▸ AIM OF THE EXERCISE
The answer must reproduce the listing exactly, with every picture left out.

───── DATA PROVIDED ─────

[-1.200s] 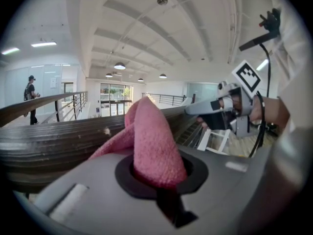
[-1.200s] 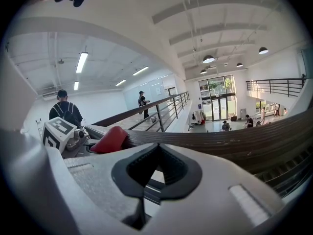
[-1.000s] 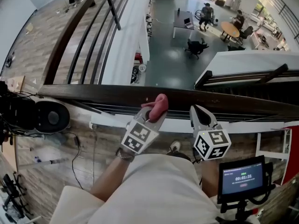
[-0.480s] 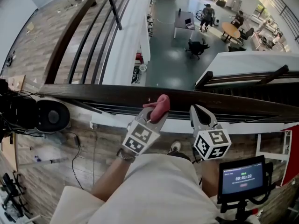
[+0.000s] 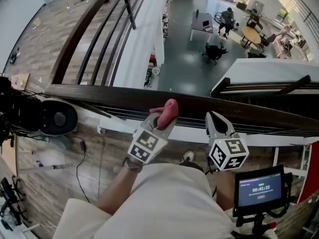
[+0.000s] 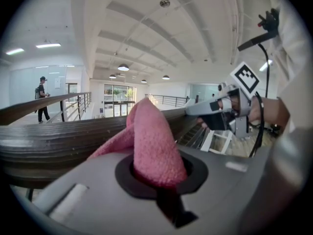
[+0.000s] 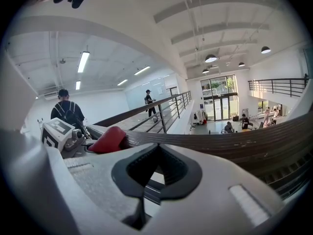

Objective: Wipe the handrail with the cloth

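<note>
Left gripper has its jaws clamped on the pink cloth, and that cloth is pressed on top of the handrail. Right gripper points at the handrail's near edge, just beside the cloth, jaws closed on nothing.

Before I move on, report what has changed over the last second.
Very little. The left tool, shut on the pink cloth, has edged slightly to the person's left along the handrail. Nothing was taken or let go. The cloth stays on the rail; the right tool stays shut and empty beside it.
</note>
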`<state>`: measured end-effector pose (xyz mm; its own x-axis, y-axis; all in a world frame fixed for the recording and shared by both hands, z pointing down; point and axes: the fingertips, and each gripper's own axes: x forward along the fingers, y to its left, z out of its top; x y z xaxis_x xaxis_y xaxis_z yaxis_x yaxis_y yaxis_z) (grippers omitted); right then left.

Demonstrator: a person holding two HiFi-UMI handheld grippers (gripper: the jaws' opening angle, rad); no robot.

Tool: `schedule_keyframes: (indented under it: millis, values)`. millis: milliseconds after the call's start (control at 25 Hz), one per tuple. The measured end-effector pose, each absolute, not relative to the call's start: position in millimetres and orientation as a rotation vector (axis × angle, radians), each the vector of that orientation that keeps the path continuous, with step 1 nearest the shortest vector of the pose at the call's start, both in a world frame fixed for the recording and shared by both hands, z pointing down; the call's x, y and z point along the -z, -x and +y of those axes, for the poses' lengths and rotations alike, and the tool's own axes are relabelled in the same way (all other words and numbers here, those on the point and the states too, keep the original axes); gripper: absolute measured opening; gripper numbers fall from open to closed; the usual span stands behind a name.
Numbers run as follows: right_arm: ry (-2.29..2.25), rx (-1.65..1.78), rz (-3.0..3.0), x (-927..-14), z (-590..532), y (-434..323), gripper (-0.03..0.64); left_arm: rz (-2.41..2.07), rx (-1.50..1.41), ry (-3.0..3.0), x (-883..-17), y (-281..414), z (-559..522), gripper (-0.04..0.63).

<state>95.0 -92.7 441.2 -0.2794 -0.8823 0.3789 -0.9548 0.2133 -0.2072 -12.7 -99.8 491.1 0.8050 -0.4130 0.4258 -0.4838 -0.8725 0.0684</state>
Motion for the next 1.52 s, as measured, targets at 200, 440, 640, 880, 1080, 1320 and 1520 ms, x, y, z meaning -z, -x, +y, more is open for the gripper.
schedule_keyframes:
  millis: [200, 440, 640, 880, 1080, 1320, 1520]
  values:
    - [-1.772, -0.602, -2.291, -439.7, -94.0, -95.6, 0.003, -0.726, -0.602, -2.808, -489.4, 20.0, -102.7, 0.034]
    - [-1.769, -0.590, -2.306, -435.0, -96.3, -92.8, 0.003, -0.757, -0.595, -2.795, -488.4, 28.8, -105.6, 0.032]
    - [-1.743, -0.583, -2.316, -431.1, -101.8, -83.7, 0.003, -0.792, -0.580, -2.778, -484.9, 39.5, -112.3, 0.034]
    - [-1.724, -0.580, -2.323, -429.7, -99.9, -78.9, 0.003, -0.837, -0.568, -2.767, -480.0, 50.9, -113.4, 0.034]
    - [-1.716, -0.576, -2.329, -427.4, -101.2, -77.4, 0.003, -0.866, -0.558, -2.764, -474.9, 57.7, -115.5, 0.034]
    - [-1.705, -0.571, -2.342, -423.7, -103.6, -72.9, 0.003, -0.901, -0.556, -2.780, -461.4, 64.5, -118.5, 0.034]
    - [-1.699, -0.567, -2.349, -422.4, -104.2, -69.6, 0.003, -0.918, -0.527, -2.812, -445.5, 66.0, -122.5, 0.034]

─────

▸ TASK RESPONSE
[-1.200s] 
[-1.200s] 
[-1.000s] 
[-0.480s] 
[+0.000s] 
[+0.000s] 
[+0.000s] 

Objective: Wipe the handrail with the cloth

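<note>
Left gripper has its jaws clamped on the pink cloth, and that cloth is pressed on top of the handrail. Right gripper points at the handrail's near edge, just beside the cloth, jaws closed on nothing.

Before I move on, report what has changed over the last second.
Very little. The left tool, shut on the pink cloth, has edged slightly to the person's left along the handrail. Nothing was taken or let go. The cloth stays on the rail; the right tool stays shut and empty beside it.
</note>
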`<state>`: measured end-effector pose (xyz mm; its own x-axis, y-axis; all in a world frame fixed for the recording and shared by both hands, z pointing down; point and axes: the fingertips, and each gripper's own axes: x forward along the fingers, y to its left, z out of its top; x y z xaxis_x xaxis_y xaxis_z yaxis_x yaxis_y yaxis_z) (grippers omitted); right then left.

Demonstrator: a person holding two HiFi-UMI handheld grippers (gripper: the jaws' opening angle, rad); no robot.

Tool: `schedule_keyframes: (indented under it: millis, values)`. millis: milliseconds after the call's start (control at 25 Hz), one per tuple. The measured end-effector pose, each absolute, not relative to the call's start: position in millimetres and orientation as a rotation vector (axis × angle, radians), each the vector of that orientation that keeps the path continuous, with step 1 nearest the shortest vector of the pose at the call's start, both in a world frame fixed for the recording and shared by both hands, z pointing down; the call's x, y and z point along the -z, -x and +y of those axes, for the poses' lengths and rotations alike, and the tool's own axes are relabelled in the same way (all other words and numbers here, those on the point and the states too, keep the original axes); gripper: absolute measured opening; gripper numbers fall from open to closed; the usual span stands behind a name.
Numbers run as follows: right_arm: ry (-2.29..2.25), rx (-1.65..1.78), rz (-3.0..3.0), x (-927..-14), z (-590..532), y (-434..323), gripper (-0.03..0.64); left_arm: rz (-2.41..2.07), rx (-1.50..1.41), ry (-3.0..3.0), x (-883..-17), y (-281..414), z (-559..522), gripper (-0.04..0.63).

<state>95.0 -92.7 441.2 -0.2794 -0.8823 0.3789 -0.9548 0.2133 -0.2072 -12.7 -99.8 491.1 0.8050 -0.4130 0.4258 -0.4838 -0.8725 0.0684</state>
Motion for the next 1.52 s, as measured, targets at 200, 440, 640, 880, 1080, 1320 and 1520 ms, x, y, z meaning -z, -x, +y, more is open for the gripper.
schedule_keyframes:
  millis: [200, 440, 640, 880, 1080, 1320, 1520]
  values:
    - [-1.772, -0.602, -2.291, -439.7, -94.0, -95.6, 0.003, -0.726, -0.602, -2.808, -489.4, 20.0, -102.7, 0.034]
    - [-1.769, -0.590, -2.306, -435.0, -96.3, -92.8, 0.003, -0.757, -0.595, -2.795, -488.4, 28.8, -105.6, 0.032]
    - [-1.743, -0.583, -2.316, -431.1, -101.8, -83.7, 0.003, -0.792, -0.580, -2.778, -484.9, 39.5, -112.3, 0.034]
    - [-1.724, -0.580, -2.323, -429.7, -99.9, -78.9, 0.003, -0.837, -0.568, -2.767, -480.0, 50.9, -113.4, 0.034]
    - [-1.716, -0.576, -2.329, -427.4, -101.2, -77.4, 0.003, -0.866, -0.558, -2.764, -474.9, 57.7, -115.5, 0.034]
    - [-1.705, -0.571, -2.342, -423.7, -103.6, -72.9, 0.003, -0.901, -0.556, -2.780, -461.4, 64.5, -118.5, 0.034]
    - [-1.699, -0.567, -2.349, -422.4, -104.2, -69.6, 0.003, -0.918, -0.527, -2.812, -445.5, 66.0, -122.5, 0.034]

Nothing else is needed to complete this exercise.